それと、私もアークも大抵の攻撃が効かないので、何かされるなんて想像もしてなかった。
すっかり油断してた。反省しないとなぁ。
「でも、それならどうやって卵を探すの?」
「そんなもの決まっている」
「もしかして手当たり次第!?」
「なんでそうなる。お前がパスを辿るだけだ」
良かった。
私とアークの体力は無尽蔵みたいなものだから、とにかく走り回って探すのかと。
それはもはや、砂漠でダイヤモンドを探すような難易度だよね。
「卵は従魔じゃないよ?」
「あの卵はお前を主だと認めた。すでにパスは繋がっているはずだ」
「そうなんだ」
「お前の中に我以外とのつながりがあるはずだ。それを感じてみろ」
「分かった」
自分の内面に意識を向けると、アークとの間にしっかりとしたパイプみたいなものが繋がっているのが分かる。
それとは別にもう一つ。
か細い糸のようなものが、どこかに向かって伸びているのを感じた。その存在は今も自分から離れていっている気がする。
「どうだ?」
「あっち」
私は、その今にも切れそうなか細い糸が伸びている先を指さす。
「乗れ」
珍しくアークの方から提案してきた。いったいどういう心境の変化だろう。
「いいの?」
「ふんっ、お前のそのしけた面は見るに耐えんからな」
「はぁ……言い方ってものがあるでしょ?」
「そんなもの我は知らん」
「まぁ、いいや。ありがと」
私は久しぶりにアークの上によじ登った。
「ちゃんと掴まっていろよ」
「分かってるよ!!」
アークが、示した方角に一気に加速。
「もう少し右」
「もう少し右」
「もう少し左」
進む方向を調整しながら盗人の後を追った。
本当に今にも切れそうだった繋がりが強くなっていくのを感じる。卵からも自分がここにいるという意志が伝わってくるような気がした。
そして、私たちは森に辿り着く。
卵はその中を移動している。盗人は森の中を通って姿を隠しながら運んでいくつもりだったみたい。だけど、そうはいかない。
私とアークは迷うことなく突っ込んだ。
「アーク」
「うむっ、あ奴らが犯人であろう」
それからしばらく進んでいると、数名の背中が見えてきた。彼らの方の中の一人が、私のリュックを持っている。

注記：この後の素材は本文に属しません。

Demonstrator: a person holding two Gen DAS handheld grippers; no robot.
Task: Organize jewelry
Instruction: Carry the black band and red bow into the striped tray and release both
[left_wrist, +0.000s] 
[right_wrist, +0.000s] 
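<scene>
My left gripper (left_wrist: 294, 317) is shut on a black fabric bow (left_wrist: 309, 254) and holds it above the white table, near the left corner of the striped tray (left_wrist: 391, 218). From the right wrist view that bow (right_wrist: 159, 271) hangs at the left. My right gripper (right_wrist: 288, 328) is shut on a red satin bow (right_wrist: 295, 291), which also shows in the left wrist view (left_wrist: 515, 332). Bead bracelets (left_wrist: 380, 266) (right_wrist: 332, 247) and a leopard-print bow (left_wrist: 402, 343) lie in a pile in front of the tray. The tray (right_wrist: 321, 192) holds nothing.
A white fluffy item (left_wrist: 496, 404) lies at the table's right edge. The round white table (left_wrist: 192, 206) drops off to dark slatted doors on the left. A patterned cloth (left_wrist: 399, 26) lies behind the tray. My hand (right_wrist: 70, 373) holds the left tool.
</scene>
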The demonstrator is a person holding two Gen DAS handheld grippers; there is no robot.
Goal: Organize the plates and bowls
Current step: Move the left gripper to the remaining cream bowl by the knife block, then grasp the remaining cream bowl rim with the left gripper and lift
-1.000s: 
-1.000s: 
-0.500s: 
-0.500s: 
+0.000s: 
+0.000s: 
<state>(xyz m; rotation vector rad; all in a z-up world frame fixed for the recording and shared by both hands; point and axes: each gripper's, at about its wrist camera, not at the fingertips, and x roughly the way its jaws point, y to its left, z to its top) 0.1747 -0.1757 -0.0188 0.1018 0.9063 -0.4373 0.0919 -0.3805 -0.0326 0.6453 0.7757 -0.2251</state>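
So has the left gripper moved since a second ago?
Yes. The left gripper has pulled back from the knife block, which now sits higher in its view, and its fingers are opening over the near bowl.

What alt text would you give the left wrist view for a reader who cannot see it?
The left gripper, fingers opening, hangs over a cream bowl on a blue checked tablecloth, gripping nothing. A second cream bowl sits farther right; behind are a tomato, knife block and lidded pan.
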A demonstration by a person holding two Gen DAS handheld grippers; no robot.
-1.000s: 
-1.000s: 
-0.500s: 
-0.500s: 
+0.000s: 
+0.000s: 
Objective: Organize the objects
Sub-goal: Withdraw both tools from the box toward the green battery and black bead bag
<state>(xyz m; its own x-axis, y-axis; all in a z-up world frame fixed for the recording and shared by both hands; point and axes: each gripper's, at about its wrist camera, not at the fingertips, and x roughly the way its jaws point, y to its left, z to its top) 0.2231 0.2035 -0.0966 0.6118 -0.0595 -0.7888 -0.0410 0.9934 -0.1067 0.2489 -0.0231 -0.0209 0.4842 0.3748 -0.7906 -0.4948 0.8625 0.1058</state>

薬草に夢中になって無意識に置いちゃったのかも。気をつけないと。
アークが凄まじいスピードで駆け抜ける。
「おいっ、何か来るぞ!!」
三人の男たちが後ろを振り返り、私たちの姿を見つける。
多分、斥候に最適なスキルを持っているに違いない。
「あれは……ブラックウルフ!? なんだあの速度は!?」
「それに上に乗っているのはあの女だ!! なんで見つかったんだ!?」
その男の言葉で私たちが追ってきているのがバレた。
でも、なんの問題もない。ただ取り返せばいいだけなんだから。
彼らに迫ったところで私がアークの背中から飛び降り、アークが彼らを飛び越えるように飛んだ。
男たちは私とアークに挟まれ、立ち止まった。
そして、私は男たちを睨みつけた。